DESCRIPTION OF THE TASK —
The task calls for every line of the data to be retyped exactly.

★ ★ ★

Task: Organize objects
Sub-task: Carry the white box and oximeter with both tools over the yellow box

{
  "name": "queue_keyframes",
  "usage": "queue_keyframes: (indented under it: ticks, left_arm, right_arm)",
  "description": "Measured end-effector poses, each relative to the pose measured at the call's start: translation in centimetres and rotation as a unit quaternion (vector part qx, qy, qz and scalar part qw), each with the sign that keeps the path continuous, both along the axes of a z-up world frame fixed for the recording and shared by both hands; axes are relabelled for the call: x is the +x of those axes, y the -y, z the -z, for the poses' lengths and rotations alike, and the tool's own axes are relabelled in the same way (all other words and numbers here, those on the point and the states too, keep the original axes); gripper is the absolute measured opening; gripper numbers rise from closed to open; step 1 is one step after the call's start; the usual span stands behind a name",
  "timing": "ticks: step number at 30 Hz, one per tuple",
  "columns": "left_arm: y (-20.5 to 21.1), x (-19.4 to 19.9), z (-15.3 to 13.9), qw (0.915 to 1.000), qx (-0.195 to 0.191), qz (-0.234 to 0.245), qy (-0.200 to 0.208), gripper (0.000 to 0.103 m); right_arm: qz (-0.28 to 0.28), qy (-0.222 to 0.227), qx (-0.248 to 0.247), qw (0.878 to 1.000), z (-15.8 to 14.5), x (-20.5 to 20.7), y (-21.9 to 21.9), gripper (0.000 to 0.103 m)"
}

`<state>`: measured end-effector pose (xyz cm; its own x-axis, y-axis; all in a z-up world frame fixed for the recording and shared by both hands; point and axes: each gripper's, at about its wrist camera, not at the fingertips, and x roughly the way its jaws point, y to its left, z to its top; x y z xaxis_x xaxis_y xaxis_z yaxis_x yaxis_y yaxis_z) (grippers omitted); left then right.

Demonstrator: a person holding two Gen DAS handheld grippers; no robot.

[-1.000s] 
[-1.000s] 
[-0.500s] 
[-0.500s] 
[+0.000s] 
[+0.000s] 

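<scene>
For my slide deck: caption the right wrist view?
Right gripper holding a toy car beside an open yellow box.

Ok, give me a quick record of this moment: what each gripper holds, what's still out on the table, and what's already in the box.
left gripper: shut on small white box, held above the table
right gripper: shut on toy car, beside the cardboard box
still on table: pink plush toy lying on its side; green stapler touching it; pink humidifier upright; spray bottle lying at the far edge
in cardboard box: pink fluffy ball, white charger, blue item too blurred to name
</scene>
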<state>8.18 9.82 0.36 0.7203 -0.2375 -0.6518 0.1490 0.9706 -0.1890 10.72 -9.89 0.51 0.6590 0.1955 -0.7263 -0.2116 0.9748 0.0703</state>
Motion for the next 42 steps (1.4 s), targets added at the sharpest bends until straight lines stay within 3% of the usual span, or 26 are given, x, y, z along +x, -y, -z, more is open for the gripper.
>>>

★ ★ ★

RESULT BELOW —
Task: Organize objects
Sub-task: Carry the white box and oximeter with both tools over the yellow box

{
  "name": "queue_keyframes",
  "usage": "queue_keyframes: (indented under it: ticks, left_arm, right_arm)",
  "description": "Measured end-effector poses, each relative to the pose measured at the call's start: translation in centimetres and rotation as a unit quaternion (vector part qx, qy, qz and scalar part qw), each with the sign that keeps the path continuous, both along the axes of a z-up world frame fixed for the recording and shared by both hands; axes are relabelled for the call: x is the +x of those axes, y the -y, z the -z, for the poses' lengths and rotations alike, and the tool's own axes are relabelled in the same way (all other words and numbers here, those on the point and the states too, keep the original axes); gripper is the absolute measured opening; gripper numbers rise from closed to open; step 1 is one step after the call's start; the usual span stands behind a name",
  "timing": "ticks: step number at 30 Hz, one per tuple",
  "columns": "left_arm: y (-20.5 to 21.1), x (-19.4 to 19.9), z (-15.3 to 13.9), qw (0.915 to 1.000), qx (-0.195 to 0.191), qz (-0.234 to 0.245), qy (-0.200 to 0.208), gripper (0.000 to 0.103 m); right_arm: qz (-0.28 to 0.28), qy (-0.222 to 0.227), qx (-0.248 to 0.247), qw (0.878 to 1.000), z (-15.8 to 14.5), x (-20.5 to 20.7), y (-21.9 to 21.9), gripper (0.000 to 0.103 m)"
}

`<state>`: measured end-effector pose (xyz cm; its own x-axis, y-axis; all in a z-up world frame fixed for the recording and shared by both hands; point and axes: each gripper's, at about its wrist camera, not at the fingertips, and x roughly the way its jaws point, y to its left, z to its top; x y z xaxis_x xaxis_y xaxis_z yaxis_x yaxis_y yaxis_z) (grippers omitted); left then right.

Demonstrator: a person holding two Gen DAS handheld grippers; no robot.

[-1.000s] 
[-1.000s] 
[-0.500s] 
[-0.500s] 
[+0.000s] 
[+0.000s] 

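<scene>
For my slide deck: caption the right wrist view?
Right gripper holding a toy car beside an open yellow box.

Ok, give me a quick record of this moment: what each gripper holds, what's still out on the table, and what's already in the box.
left gripper: shut on small white box, held above the table
right gripper: shut on toy car, beside the cardboard box
still on table: pink plush toy lying on its side; green stapler touching it; pink humidifier upright; spray bottle lying at the far edge
in cardboard box: pink fluffy ball, white charger, blue item too blurred to name
</scene>
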<state>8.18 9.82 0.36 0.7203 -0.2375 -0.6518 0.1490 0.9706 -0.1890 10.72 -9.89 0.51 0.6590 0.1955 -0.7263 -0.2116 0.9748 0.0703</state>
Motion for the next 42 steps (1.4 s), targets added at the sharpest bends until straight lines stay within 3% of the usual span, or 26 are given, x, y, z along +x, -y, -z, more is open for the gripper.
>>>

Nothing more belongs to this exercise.